Beware of questionable Wi-Fi packages

“It’s a fantastic job,” Chris Evans, semi-retired security researcher and executive and founder of Project Zero, said in an interview. “It’s really pretty serious. The fact that you don’t have to really interact with your phone for this to trigger on you is really pretty scary. This attack is just as you walk, the phone is in your pocket, and over Wi-Fi someone is content to sneak in with questionable Wi-Fi packages. “

Beer’s attack worked by exploiting a buffer overflow bug in a driver for AWDL, an Apple’s proprietary mesh network protocol that makes things like Airdrop work. Since drivers reside in the kernel, one of the most privileged parts of any operating system, the
The AWDL flaw had the potential for serious hacks.

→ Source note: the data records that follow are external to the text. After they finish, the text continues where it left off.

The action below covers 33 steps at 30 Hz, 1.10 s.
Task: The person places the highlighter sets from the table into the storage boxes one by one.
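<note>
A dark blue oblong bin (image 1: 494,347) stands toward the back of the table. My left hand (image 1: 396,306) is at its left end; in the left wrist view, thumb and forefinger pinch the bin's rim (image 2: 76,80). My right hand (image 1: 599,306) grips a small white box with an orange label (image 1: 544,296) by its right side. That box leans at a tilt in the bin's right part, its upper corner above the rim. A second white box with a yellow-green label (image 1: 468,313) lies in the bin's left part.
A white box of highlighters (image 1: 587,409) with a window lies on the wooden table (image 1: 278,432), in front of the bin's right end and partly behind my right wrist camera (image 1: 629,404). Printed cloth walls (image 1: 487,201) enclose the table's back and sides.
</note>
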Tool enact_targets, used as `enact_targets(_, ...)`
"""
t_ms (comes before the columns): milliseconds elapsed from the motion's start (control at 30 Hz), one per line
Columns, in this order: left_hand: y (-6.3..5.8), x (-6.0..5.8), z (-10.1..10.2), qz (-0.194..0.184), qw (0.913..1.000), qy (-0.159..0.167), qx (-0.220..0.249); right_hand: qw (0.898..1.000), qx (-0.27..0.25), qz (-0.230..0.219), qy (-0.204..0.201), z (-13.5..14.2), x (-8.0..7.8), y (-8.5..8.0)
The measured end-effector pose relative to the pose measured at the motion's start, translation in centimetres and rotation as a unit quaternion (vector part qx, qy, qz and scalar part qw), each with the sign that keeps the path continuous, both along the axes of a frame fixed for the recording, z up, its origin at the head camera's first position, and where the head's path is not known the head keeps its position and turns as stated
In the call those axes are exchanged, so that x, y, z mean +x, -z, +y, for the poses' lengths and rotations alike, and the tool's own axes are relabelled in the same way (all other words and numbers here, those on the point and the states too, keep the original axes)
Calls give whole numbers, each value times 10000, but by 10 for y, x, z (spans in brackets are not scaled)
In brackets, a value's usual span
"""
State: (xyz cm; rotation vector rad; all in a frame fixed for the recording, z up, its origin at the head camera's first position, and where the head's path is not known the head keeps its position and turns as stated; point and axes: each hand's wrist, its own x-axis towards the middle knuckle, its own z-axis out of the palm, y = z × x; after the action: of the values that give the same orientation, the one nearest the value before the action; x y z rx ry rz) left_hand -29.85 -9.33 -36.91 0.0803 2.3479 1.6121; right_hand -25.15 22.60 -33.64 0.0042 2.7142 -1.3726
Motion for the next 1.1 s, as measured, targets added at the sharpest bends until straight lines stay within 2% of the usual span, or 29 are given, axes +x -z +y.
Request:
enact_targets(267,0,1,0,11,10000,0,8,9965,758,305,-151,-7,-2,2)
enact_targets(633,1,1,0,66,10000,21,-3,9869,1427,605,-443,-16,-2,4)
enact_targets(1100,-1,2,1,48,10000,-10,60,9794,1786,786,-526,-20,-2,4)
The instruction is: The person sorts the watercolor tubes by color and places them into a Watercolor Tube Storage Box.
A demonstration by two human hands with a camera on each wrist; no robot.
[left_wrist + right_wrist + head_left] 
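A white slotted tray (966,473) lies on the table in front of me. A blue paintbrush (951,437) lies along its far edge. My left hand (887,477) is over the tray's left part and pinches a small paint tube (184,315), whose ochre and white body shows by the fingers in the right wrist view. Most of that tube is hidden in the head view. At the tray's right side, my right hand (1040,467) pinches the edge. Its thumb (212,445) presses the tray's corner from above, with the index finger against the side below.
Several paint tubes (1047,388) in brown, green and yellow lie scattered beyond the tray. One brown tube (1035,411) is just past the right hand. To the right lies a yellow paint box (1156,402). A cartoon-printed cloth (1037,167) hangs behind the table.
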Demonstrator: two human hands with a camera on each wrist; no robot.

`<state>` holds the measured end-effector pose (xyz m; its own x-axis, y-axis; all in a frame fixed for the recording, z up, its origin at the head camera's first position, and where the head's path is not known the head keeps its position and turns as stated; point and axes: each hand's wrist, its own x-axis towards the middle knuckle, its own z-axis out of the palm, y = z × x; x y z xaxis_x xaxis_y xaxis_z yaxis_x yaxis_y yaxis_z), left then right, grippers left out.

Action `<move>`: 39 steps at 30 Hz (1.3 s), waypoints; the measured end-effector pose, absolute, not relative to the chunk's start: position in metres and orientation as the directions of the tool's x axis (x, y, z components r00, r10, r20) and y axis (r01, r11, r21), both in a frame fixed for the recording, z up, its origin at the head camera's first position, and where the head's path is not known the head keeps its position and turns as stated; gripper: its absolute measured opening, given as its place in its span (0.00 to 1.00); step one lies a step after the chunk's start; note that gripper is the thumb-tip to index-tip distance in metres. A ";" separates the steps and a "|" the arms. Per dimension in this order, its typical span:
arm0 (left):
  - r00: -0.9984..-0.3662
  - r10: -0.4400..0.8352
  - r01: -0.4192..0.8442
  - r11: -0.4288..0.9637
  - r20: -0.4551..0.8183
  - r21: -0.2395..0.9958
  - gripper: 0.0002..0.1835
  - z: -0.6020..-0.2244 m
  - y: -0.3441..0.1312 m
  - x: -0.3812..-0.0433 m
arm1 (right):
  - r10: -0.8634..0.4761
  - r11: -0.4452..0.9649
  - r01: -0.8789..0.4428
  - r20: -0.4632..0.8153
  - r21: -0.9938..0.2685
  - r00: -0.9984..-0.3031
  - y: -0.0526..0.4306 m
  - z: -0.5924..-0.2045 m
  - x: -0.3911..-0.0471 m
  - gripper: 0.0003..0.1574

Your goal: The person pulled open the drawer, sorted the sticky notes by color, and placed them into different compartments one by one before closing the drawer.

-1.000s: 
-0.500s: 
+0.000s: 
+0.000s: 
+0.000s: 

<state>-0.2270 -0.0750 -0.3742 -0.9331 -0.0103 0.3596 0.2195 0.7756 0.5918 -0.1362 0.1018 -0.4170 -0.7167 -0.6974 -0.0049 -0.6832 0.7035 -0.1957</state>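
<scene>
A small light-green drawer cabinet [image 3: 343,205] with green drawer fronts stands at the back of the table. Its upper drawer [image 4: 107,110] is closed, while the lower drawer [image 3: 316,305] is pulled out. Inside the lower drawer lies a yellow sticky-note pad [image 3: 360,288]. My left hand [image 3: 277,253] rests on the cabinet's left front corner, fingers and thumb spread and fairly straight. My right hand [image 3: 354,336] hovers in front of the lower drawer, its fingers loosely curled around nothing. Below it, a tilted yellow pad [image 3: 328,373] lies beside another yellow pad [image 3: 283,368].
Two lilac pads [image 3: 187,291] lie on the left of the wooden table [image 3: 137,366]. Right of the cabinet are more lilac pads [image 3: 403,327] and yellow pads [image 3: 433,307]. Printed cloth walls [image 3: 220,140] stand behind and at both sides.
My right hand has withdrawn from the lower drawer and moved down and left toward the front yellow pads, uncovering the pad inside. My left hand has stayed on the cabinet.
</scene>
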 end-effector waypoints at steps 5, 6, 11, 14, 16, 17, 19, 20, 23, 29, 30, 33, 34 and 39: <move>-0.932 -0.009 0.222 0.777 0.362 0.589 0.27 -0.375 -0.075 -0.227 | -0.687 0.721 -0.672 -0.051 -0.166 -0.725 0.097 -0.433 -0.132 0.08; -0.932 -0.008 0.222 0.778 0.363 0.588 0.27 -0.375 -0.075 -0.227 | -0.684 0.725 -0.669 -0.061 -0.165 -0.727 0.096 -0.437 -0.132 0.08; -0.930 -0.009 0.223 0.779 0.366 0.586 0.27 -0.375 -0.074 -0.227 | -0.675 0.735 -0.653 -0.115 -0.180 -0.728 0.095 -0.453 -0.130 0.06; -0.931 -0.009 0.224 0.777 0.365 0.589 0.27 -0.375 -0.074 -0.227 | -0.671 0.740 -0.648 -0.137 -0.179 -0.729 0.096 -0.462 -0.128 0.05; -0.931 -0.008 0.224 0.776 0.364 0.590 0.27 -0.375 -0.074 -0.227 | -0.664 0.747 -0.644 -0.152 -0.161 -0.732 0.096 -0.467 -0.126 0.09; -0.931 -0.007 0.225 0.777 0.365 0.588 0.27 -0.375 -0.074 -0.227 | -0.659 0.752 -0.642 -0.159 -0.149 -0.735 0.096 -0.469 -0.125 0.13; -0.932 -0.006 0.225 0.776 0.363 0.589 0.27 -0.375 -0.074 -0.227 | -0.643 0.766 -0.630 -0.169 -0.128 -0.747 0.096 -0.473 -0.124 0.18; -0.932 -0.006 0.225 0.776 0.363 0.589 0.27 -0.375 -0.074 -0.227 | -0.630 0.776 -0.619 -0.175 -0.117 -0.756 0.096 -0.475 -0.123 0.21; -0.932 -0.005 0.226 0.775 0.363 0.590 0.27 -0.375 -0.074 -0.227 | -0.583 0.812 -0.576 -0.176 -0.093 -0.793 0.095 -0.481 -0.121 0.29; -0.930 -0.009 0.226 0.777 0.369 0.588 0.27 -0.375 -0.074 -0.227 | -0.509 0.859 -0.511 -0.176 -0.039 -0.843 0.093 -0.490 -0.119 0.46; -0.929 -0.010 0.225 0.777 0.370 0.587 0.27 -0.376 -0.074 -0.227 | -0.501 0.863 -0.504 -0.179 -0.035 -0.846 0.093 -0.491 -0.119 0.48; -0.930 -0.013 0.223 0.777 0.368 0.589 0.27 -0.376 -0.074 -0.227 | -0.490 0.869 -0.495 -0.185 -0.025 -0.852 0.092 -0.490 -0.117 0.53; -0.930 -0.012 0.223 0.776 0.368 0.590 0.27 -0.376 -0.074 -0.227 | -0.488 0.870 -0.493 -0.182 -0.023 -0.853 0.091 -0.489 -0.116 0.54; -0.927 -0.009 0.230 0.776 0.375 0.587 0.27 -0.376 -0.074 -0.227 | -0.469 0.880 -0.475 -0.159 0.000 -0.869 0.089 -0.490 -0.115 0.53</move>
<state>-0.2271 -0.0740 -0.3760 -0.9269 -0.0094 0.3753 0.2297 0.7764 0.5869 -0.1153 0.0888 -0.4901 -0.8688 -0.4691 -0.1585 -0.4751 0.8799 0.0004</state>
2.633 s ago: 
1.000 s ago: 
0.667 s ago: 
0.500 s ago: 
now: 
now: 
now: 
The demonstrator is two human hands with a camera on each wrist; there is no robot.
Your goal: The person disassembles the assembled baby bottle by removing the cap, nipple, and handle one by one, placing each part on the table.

And because AWDL scans Wi-Fi packets, exploits can be transmitted over the air, with no indication that something is wrong.

“Imagine the feeling of power that an attacker with such an ability must feel,” Beer wrote. “As we all pour more and more of our souls into these devices, an attacker can gain a treasure of information about an unsuspecting target.”

Beer has developed several different feats. The most advanced installs an implant that has full access to the user’s personal data, including emails, photos, messages, passwords and cryptographic keys stored in the keychain. It takes about two minutes to install the prototype implant, but Beer said that with more work, a better written achievement could deliver it in “seconds.”

Below is a video of the feat in action. The victim’s iPhone 11 Pro is in a room separated from the attacker by a closed door.

AWDL Implant Demo

Beer said Apple patched the vulnerability before the launch of the COVID-19 contact tracing interfaces placed in iOS 13.5 in May. The researcher said he had no evidence the vulnerability had ever been exploited in the wild, although he noted that at least one exploit vendor was aware of the critical bug in May, seven months before. today’s disclosure.

The beauty and awesomeness of the hack is that it relies on a single bug to wirelessly access the secrets locked in what is arguably the world’s toughest and most secure consumer device. If one person could do all of this in six months, think about what a better-resourced hacking team is capable of doing.